## HOW TO COMPLETE THIS TASK:
Would you please restate the data exactly as it stands, apart from the pictures?

ENTRIES SHOWN START

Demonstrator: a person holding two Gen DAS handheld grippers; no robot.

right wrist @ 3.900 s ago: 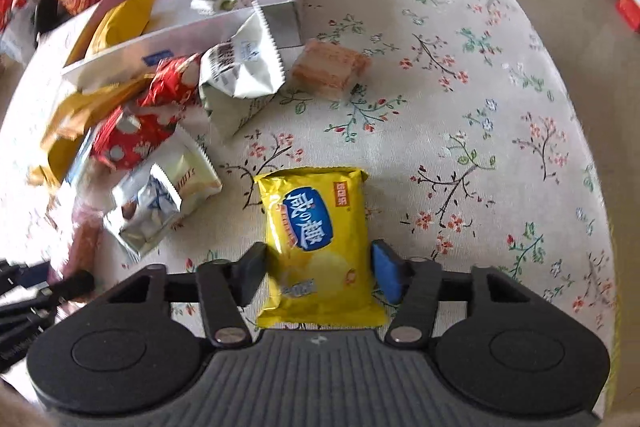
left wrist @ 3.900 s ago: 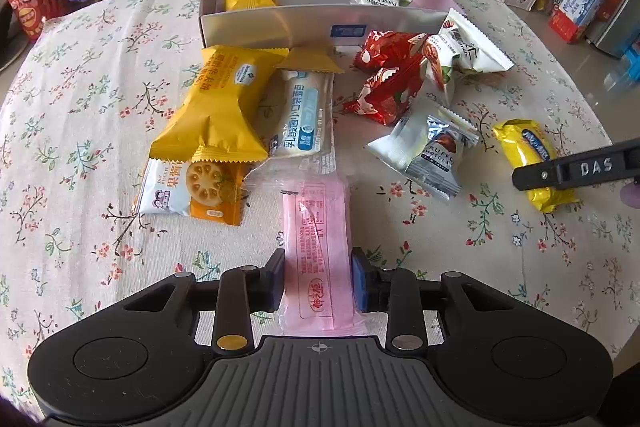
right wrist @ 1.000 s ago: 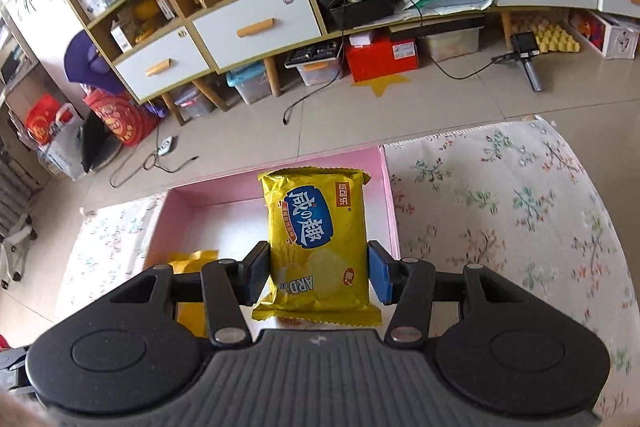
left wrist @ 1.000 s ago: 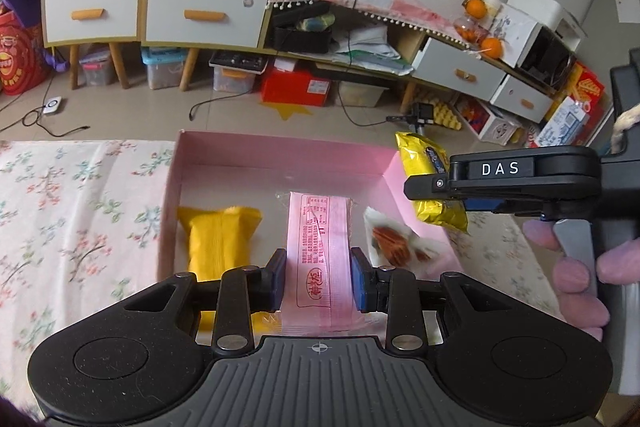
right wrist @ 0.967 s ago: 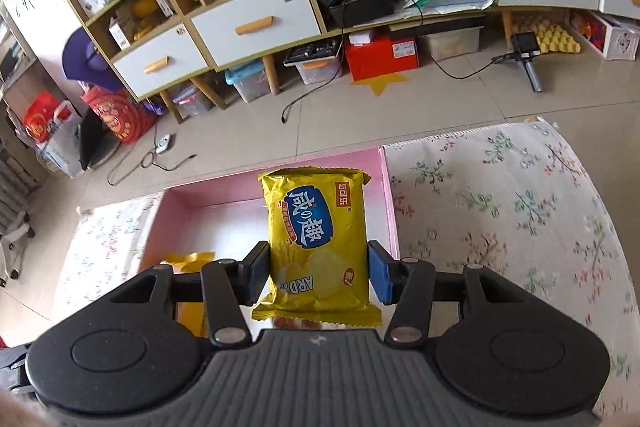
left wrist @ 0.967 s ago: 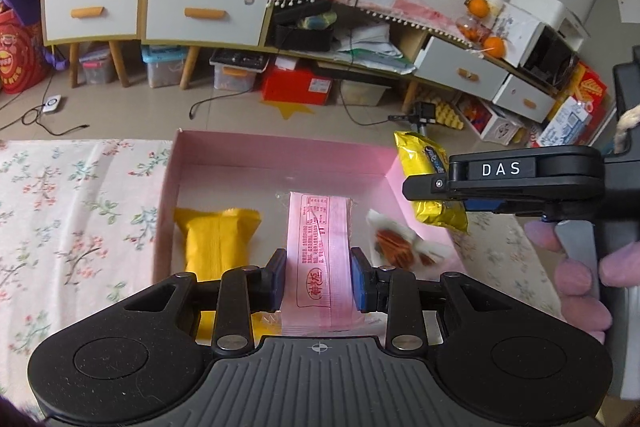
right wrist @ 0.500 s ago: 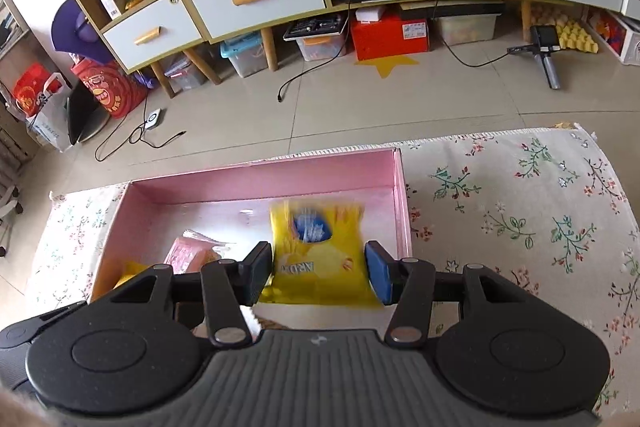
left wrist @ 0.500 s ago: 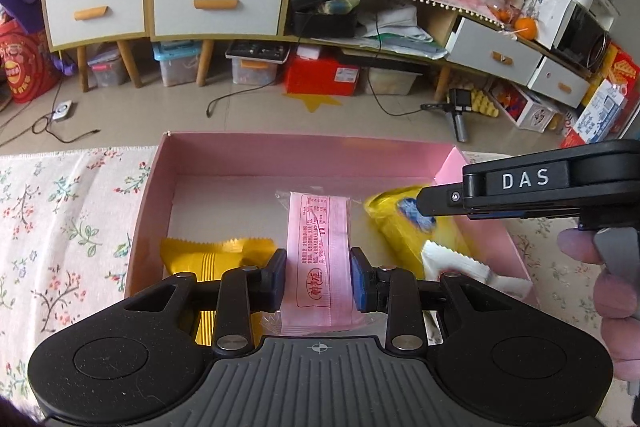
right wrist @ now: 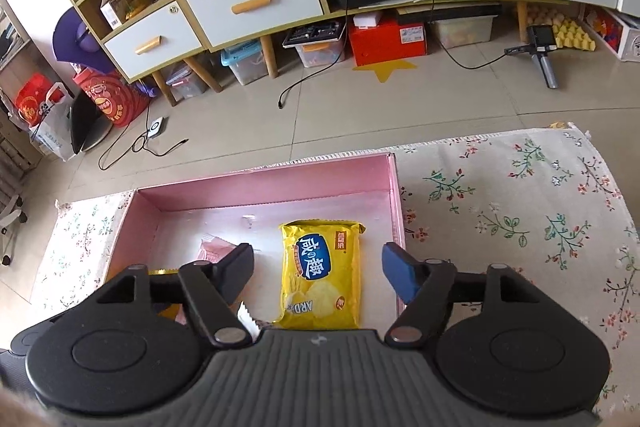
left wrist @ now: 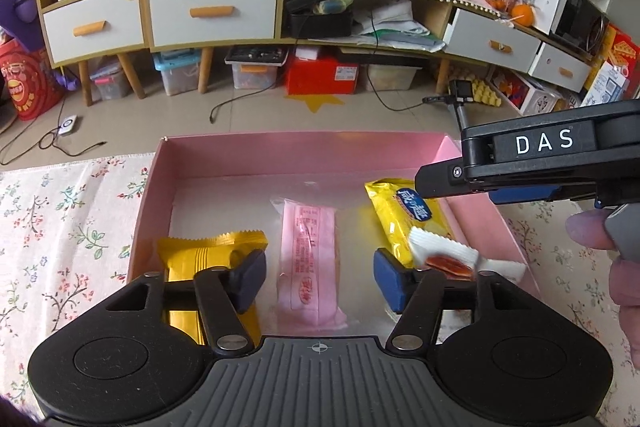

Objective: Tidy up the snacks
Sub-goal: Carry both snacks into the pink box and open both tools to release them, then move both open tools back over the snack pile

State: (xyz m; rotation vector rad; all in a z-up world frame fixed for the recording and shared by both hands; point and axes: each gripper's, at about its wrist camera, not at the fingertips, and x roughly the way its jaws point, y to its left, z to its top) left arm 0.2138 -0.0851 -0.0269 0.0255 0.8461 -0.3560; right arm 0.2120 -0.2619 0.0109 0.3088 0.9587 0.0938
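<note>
The pink box (left wrist: 304,151) sits on the flowery tablecloth (left wrist: 60,211) so the snacks can be kept together. The left gripper (left wrist: 318,277) is opening its jaws, and the pink snack (left wrist: 308,251) lies loose between them on the box floor, not squeezed. The right gripper (right wrist: 318,269) is opening too, with the yellow chip bag (right wrist: 320,279) lying flat between its jaws. At 9 o'clock from the pink snack lies a gold packet (left wrist: 208,251). At 3 o'clock a white packet (left wrist: 444,255) rests on the chip bag.

Both wrist cameras look steeply down from close above, facing the far cabinets, and share the pink box (left wrist: 248,151), the left view from its left.
</note>
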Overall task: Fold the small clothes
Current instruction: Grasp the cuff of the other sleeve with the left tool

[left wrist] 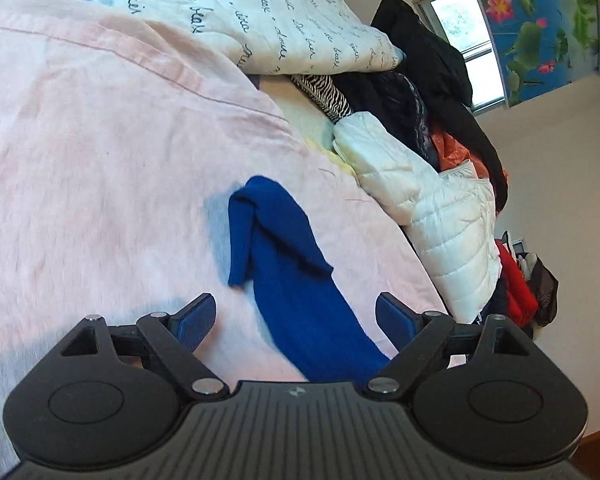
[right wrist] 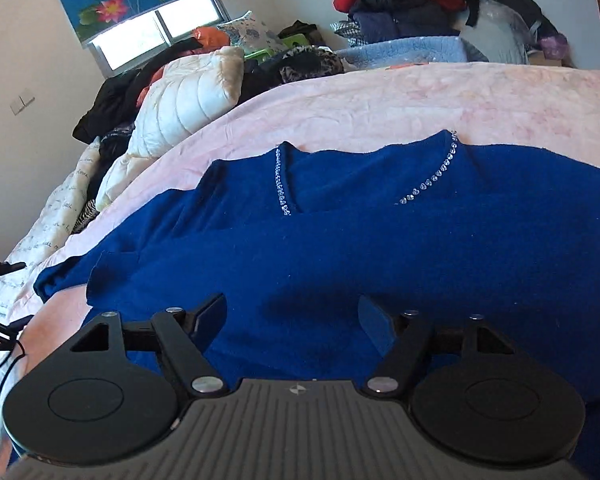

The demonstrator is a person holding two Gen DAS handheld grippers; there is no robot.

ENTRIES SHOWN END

## RESULT:
Demonstrator: a person holding two Gen DAS handheld grippers; no robot.

right wrist @ 3.900 s ago: 
left wrist @ 3.900 s ago: 
right wrist @ 1.000 s ago: 
left wrist @ 1.000 s ago: 
right wrist @ 0.967 s ago: 
left wrist @ 0.967 s ago: 
right wrist @ 0.500 s ago: 
left wrist @ 0.500 s ago: 
right wrist @ now: 
left wrist @ now: 

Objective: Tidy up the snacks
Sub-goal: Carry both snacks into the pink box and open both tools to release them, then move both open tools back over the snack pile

State: (xyz m; rotation vector rad; all in a z-up world frame fixed for the recording and shared by both hands; point and axes: each gripper's, at about its wrist camera, not at the fingertips, and x roughly the way its jaws point, y to its left, z to its top) left arm 0.2138 -0.0851 -0.0269 0.0255 0.8461 -0.3560; right arm 0.2120 -0.2619 0.0109 0.3088 0.9587 0.0938
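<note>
The pink box (left wrist: 304,151) sits on the flowery tablecloth (left wrist: 60,211) so the snacks can be kept together. The left gripper (left wrist: 318,277) is opening its jaws, and the pink snack (left wrist: 308,251) lies loose between them on the box floor, not squeezed. The right gripper (right wrist: 318,269) is opening too, with the yellow chip bag (right wrist: 320,279) lying flat between its jaws. At 9 o'clock from the pink snack lies a gold packet (left wrist: 208,251). At 3 o'clock a white packet (left wrist: 444,255) rests on the chip bag.

Both wrist cameras look steeply down from close above, facing the far cabinets, and share the pink box (left wrist: 248,151), the left view from its left.
</note>
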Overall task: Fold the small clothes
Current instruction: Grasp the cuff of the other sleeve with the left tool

[left wrist] 
[right wrist] 

The demonstrator is a person holding two Gen DAS handheld grippers; there is no robot.

The output requires nothing else.